La Réalité
Si une donnée échappe à tous, ici, c’est bien la Réalité. Elle leur apparaît tantôt insaisissable, tantôt inconstante : ils la traversent sans trop rencontrer de résistance, elle leur file entre les doigts. Mais la Réalité a aussi le pouvoir de se ramasser brutalement pour leur asséner des coups décisifs. Passant sans transition de l’insignifiance à l’omnipotence, elle s’impose comme leur reflet exagéré : le tout est l’inversion exaltée du rien.

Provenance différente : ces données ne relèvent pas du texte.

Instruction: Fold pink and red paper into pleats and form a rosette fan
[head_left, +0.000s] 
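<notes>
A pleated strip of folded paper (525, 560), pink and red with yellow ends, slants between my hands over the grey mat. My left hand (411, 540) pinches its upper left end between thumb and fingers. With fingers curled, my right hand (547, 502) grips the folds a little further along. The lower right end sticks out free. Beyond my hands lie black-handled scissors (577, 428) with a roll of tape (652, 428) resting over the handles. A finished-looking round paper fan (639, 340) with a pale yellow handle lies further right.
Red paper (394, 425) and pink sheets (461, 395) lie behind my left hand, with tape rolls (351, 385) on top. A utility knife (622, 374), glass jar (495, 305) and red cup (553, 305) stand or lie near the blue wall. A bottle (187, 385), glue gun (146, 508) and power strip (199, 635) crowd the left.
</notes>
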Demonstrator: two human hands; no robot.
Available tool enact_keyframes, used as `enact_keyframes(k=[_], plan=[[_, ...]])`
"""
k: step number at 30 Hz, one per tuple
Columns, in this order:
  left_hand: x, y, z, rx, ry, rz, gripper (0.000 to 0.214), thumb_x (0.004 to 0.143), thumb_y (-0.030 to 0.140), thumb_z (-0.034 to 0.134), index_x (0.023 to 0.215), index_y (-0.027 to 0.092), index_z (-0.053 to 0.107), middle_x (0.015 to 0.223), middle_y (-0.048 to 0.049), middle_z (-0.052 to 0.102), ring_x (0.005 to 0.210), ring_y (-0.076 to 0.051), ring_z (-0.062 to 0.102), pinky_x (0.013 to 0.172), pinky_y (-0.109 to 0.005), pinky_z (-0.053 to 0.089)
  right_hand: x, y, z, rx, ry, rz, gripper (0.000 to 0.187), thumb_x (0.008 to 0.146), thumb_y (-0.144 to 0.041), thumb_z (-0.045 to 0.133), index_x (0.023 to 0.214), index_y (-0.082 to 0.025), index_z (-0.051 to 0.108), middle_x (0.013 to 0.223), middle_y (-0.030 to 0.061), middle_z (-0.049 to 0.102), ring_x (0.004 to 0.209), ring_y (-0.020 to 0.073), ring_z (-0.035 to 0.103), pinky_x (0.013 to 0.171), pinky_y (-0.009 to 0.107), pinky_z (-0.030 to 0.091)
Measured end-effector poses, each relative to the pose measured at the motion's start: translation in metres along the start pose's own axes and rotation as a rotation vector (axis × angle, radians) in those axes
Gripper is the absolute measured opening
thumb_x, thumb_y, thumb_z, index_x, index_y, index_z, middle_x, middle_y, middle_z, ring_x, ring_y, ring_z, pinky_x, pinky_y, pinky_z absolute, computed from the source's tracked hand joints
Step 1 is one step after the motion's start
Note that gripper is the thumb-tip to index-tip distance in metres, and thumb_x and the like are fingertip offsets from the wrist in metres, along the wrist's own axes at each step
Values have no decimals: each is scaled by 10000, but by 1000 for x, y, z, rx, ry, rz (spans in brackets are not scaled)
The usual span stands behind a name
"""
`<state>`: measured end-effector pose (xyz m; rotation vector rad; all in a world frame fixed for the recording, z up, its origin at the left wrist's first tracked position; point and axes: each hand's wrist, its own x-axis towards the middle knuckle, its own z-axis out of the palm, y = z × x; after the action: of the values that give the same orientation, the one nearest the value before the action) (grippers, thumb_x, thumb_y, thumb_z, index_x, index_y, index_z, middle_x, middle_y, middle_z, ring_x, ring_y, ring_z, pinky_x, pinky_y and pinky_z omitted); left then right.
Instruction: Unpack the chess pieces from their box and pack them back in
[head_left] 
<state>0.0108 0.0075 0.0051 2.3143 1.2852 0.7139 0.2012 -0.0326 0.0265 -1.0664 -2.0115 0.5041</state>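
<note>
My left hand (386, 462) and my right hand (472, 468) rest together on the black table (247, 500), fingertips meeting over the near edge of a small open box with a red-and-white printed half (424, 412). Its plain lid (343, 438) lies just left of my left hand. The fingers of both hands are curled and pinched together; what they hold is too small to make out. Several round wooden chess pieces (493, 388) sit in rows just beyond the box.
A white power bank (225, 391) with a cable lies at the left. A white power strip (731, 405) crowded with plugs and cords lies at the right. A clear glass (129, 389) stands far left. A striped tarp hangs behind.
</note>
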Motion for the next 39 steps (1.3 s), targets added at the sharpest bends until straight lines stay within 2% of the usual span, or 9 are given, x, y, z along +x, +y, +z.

Chacun est alors tenté, soit de nier la Réalité, avec les risques que cela comporte, soit de la diviniser, en lui conférant un statut totalitaire : c’est le docteur ZÄHNER qui, dans l’Albanie stalinienne du Caméléon, finit par éprouver de l’amour pour son patient, Enver HODJA, ce dictateur qui contrôle chaque rouage du pays, après avoir commencé en dandy coupé de la Réalité ; c’est CHAMFORT qui s’engage corps et âme dans la Révolution pour échapper à sa foncière ambiguïté, avant de se donner la mort ; c’est COCTEAU qui fuit toute sa vie , à travers l’écriture et l’opium, une Réalité à laquelle il est incapable de donner corps; ce sont les imposteurs et les transformistes de Qui dit je en nous?, qui s’inventent d’autres personnalités faute de voir dans la Réalité autre chose qu’un théâtre d’ombres; c’est le narrateur de Qu’as-tu fait de tes frères, de Brèves saisons au paradis et de je ne voulais pas être moi qui espère trouver, dans la révolution puis l’amour, une alternative stable au monde réel.